EXERCISE:
Your answer must consist of every line from the data below that includes the word "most".

Data extracted from a collection:
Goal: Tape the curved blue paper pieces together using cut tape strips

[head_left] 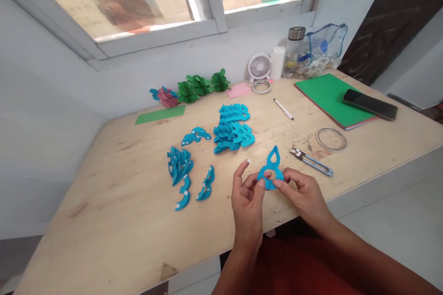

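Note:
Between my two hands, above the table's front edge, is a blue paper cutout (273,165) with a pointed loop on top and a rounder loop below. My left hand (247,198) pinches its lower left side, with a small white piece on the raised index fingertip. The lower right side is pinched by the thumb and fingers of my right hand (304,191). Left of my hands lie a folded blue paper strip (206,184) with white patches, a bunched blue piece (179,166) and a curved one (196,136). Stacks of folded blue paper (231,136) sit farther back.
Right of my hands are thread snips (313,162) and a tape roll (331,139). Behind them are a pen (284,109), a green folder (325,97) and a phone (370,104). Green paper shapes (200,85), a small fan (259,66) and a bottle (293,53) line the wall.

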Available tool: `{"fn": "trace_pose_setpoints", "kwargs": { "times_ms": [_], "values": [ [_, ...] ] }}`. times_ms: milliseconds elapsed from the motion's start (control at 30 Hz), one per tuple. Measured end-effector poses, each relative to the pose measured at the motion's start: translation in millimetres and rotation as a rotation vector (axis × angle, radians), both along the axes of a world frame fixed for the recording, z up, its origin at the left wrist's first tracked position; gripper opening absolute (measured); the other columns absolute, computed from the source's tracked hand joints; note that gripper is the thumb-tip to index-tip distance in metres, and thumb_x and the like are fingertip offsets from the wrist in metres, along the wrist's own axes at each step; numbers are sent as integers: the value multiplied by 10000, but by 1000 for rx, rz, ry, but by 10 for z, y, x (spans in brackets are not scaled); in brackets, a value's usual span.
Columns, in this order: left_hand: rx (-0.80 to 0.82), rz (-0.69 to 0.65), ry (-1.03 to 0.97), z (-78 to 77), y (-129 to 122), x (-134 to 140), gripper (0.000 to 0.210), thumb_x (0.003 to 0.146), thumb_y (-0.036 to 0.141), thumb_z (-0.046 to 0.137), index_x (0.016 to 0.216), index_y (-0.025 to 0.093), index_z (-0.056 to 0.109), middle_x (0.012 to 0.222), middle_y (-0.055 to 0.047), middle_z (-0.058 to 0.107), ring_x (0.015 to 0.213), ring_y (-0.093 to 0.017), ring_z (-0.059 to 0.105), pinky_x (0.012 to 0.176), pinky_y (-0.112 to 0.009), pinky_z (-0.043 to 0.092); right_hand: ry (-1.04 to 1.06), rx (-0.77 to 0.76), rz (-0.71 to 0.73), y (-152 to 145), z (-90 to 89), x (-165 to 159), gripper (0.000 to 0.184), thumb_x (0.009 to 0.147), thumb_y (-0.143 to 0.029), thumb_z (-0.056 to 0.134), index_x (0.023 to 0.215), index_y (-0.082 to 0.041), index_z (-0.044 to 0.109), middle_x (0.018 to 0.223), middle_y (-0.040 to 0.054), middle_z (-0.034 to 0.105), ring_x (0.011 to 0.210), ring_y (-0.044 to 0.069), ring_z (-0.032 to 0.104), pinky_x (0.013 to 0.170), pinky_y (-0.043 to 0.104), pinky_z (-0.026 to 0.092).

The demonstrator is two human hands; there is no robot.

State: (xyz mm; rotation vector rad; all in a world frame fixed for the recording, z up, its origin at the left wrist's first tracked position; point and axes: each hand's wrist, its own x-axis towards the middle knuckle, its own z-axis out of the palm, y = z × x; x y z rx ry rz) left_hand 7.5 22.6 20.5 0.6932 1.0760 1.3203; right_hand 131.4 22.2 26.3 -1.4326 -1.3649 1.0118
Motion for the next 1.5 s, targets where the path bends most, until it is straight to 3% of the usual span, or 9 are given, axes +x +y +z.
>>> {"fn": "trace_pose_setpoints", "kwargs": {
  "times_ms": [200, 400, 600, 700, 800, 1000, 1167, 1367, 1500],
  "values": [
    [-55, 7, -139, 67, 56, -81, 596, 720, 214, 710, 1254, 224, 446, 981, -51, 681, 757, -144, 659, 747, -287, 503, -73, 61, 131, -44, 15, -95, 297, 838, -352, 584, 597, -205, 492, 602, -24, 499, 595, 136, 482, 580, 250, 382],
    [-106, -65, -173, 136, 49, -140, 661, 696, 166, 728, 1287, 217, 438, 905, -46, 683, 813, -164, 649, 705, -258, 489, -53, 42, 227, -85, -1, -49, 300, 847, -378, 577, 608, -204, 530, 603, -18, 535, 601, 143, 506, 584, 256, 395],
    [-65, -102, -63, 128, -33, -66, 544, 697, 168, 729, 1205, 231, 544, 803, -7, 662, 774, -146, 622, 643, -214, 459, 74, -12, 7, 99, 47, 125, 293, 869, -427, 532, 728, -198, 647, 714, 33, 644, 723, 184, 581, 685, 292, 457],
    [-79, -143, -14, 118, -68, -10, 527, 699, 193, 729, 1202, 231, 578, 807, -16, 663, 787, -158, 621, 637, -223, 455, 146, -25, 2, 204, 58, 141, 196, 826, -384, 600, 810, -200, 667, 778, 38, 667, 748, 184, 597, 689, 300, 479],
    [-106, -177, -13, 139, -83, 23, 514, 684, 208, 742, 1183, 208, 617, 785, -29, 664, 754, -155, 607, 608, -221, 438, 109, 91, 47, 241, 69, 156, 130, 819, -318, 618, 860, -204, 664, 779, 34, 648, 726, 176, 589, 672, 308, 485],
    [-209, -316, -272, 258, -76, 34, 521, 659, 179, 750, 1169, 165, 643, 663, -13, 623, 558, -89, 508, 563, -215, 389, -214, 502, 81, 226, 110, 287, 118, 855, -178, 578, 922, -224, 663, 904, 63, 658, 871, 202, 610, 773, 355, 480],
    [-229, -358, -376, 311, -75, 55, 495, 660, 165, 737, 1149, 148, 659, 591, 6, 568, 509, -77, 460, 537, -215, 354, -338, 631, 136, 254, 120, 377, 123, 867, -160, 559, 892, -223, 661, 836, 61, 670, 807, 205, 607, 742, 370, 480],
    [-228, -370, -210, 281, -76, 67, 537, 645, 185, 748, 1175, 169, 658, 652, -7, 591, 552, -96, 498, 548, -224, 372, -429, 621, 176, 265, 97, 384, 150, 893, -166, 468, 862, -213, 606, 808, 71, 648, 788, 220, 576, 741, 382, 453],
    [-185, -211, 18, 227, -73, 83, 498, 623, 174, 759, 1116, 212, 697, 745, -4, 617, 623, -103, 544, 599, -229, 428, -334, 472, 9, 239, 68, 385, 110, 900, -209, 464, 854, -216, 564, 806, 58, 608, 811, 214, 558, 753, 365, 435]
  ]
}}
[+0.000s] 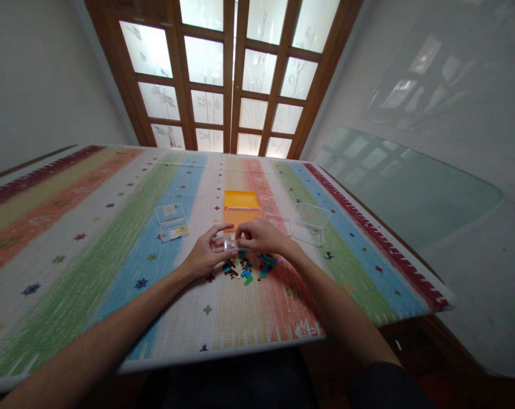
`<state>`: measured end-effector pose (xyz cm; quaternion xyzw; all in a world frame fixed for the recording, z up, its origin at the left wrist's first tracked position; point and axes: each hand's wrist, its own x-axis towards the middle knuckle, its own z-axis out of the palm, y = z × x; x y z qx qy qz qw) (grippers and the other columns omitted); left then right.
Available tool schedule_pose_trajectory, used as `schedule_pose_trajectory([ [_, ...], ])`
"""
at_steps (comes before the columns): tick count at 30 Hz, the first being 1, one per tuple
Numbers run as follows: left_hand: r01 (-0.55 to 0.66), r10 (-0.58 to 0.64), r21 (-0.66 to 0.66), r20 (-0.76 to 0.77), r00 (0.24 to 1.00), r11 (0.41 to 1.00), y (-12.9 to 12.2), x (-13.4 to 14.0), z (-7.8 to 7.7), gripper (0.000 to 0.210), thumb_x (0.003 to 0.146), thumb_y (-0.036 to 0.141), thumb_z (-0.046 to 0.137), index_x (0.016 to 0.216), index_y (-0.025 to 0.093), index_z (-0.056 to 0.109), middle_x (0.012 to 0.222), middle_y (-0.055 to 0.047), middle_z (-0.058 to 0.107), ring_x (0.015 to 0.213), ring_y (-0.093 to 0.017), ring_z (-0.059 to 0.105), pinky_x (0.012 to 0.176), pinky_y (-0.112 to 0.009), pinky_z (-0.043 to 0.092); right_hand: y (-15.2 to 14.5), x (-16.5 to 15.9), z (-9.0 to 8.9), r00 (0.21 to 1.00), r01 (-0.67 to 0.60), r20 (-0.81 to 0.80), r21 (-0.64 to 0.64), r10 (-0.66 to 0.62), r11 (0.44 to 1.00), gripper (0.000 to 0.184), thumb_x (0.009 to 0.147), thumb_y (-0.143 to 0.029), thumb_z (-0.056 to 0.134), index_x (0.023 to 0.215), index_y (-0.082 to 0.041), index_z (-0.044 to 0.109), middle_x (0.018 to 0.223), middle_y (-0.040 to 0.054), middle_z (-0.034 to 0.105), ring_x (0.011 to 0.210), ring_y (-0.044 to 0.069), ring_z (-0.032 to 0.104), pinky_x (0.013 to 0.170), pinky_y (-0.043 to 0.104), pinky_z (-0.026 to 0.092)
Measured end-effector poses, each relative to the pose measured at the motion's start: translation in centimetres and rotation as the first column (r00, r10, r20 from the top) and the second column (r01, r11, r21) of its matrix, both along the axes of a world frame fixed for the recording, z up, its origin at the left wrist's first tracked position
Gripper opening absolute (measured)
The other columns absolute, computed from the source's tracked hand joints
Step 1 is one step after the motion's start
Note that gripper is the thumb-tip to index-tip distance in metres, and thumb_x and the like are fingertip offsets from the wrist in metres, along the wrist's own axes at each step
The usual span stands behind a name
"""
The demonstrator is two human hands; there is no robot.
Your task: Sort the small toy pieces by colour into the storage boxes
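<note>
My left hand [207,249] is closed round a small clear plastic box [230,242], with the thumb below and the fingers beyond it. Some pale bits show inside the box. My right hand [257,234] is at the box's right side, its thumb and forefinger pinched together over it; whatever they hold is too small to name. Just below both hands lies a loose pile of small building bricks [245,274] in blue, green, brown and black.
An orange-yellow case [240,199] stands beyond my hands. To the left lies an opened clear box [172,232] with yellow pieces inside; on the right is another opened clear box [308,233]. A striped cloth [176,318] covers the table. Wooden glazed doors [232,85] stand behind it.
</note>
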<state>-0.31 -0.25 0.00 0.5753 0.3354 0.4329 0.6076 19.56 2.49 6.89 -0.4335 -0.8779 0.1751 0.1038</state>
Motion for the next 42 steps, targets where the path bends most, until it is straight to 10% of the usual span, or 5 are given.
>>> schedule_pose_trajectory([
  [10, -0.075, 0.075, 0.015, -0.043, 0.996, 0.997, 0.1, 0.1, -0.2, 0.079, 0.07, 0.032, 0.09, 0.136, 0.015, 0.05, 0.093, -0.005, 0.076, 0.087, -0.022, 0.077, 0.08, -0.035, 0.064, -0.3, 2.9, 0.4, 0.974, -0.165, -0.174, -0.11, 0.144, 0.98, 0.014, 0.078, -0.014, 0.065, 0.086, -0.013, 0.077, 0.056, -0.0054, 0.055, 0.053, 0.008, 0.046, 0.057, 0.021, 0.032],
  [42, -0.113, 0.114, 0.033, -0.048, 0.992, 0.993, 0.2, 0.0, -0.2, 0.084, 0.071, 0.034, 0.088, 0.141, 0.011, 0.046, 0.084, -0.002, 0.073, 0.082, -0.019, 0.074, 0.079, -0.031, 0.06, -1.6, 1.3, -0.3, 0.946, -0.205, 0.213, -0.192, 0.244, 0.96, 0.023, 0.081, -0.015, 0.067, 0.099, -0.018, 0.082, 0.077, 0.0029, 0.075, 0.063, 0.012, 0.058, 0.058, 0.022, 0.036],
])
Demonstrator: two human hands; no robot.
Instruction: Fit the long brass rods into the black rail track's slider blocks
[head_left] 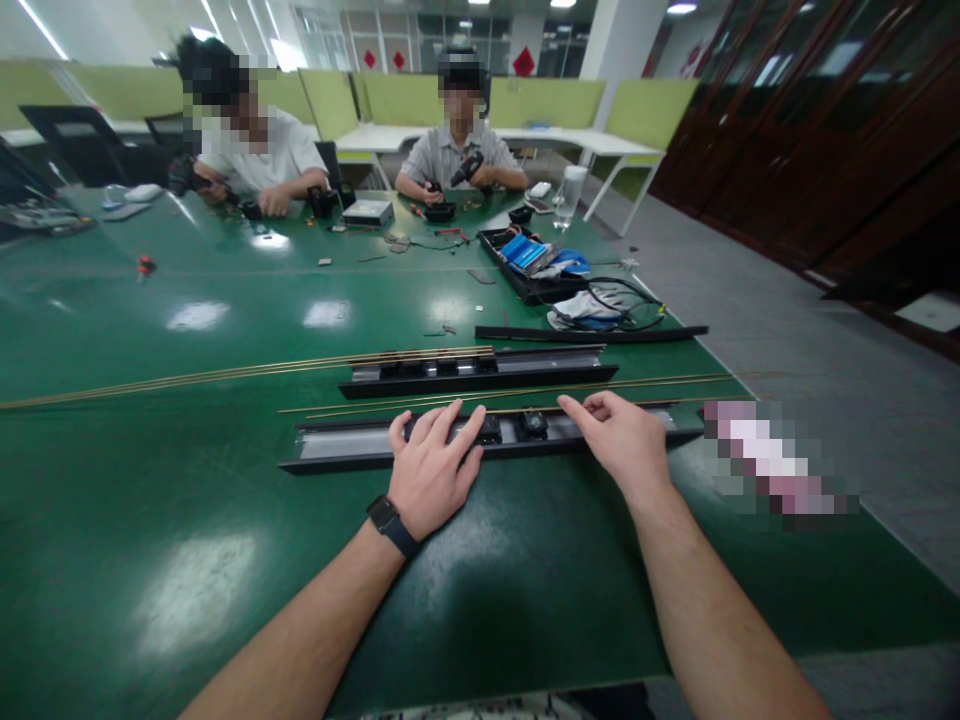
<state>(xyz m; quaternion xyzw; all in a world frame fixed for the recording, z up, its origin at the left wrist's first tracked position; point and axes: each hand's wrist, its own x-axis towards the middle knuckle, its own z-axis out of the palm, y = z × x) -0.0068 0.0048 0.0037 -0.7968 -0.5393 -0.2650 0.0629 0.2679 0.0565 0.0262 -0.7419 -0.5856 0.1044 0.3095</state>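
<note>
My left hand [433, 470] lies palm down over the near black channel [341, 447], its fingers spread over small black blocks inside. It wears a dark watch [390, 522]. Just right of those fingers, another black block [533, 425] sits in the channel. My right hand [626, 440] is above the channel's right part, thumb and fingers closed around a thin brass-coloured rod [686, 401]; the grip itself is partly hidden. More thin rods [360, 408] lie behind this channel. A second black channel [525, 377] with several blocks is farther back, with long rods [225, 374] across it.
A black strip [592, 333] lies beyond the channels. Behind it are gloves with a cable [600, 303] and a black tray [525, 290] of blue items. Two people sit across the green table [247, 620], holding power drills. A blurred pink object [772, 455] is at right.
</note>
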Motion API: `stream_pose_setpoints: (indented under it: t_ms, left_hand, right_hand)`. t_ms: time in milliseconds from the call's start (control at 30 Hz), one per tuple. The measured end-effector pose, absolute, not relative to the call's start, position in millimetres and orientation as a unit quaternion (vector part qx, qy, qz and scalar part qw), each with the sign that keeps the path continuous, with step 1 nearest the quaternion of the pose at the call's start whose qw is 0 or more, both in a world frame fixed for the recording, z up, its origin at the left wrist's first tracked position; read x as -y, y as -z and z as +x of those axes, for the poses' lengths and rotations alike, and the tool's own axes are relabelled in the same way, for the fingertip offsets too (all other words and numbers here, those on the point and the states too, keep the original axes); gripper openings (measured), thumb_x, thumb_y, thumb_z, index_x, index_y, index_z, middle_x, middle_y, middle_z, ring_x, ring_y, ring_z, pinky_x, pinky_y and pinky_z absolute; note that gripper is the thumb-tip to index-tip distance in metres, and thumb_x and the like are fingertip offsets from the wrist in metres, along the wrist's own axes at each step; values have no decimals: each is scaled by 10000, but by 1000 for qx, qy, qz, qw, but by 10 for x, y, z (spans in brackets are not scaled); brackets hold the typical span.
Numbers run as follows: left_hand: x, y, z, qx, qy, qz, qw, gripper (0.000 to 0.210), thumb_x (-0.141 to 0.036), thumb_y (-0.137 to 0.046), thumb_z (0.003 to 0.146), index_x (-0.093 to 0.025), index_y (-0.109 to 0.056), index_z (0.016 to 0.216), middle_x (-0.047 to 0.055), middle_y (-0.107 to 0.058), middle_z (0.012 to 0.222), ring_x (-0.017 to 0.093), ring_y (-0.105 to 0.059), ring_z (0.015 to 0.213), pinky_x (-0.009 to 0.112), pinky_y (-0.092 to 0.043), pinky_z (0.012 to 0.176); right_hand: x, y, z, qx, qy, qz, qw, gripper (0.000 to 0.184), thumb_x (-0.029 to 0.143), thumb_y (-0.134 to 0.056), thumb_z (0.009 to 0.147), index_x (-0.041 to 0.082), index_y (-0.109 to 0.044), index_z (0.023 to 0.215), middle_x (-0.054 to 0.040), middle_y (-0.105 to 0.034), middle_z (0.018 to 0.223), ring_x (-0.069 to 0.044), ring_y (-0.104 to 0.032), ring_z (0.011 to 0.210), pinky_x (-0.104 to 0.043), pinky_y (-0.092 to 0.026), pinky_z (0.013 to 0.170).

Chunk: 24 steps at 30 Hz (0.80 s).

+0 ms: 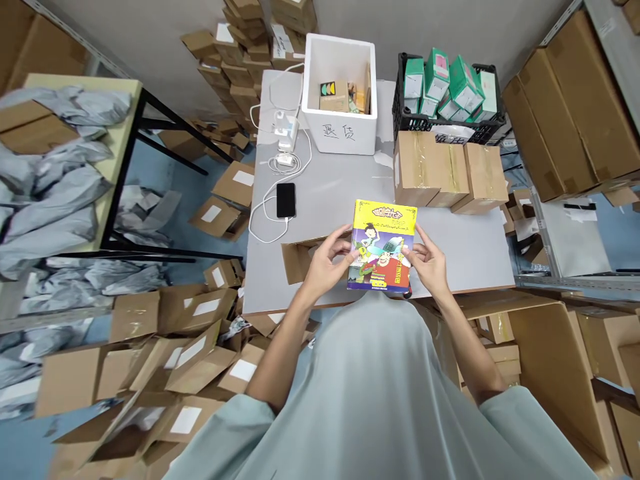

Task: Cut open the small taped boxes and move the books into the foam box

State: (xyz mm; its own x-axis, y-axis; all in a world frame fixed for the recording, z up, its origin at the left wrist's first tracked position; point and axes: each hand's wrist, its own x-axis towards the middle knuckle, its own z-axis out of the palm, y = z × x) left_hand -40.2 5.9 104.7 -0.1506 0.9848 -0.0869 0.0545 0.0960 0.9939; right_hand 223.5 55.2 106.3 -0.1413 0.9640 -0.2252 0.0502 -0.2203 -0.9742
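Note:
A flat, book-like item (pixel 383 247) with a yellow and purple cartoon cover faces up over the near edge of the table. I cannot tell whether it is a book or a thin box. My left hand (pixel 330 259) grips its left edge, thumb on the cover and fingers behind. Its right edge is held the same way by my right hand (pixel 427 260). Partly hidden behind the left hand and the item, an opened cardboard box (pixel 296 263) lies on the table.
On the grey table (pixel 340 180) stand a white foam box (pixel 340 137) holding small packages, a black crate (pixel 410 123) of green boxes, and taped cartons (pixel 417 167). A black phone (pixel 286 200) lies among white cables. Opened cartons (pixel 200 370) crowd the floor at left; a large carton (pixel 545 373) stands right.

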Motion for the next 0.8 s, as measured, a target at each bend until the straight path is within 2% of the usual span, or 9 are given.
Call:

WRITTEN SOLUTION:
Motion for the next 1.5 s, targets where the path bends most, until it is straight to 3% of the usual span, or 9 are given, axes +x +y +z.
Motion for the next 42 steps, targets where the path bends most, until it is straight to 10% of the usual span, or 5 are given.

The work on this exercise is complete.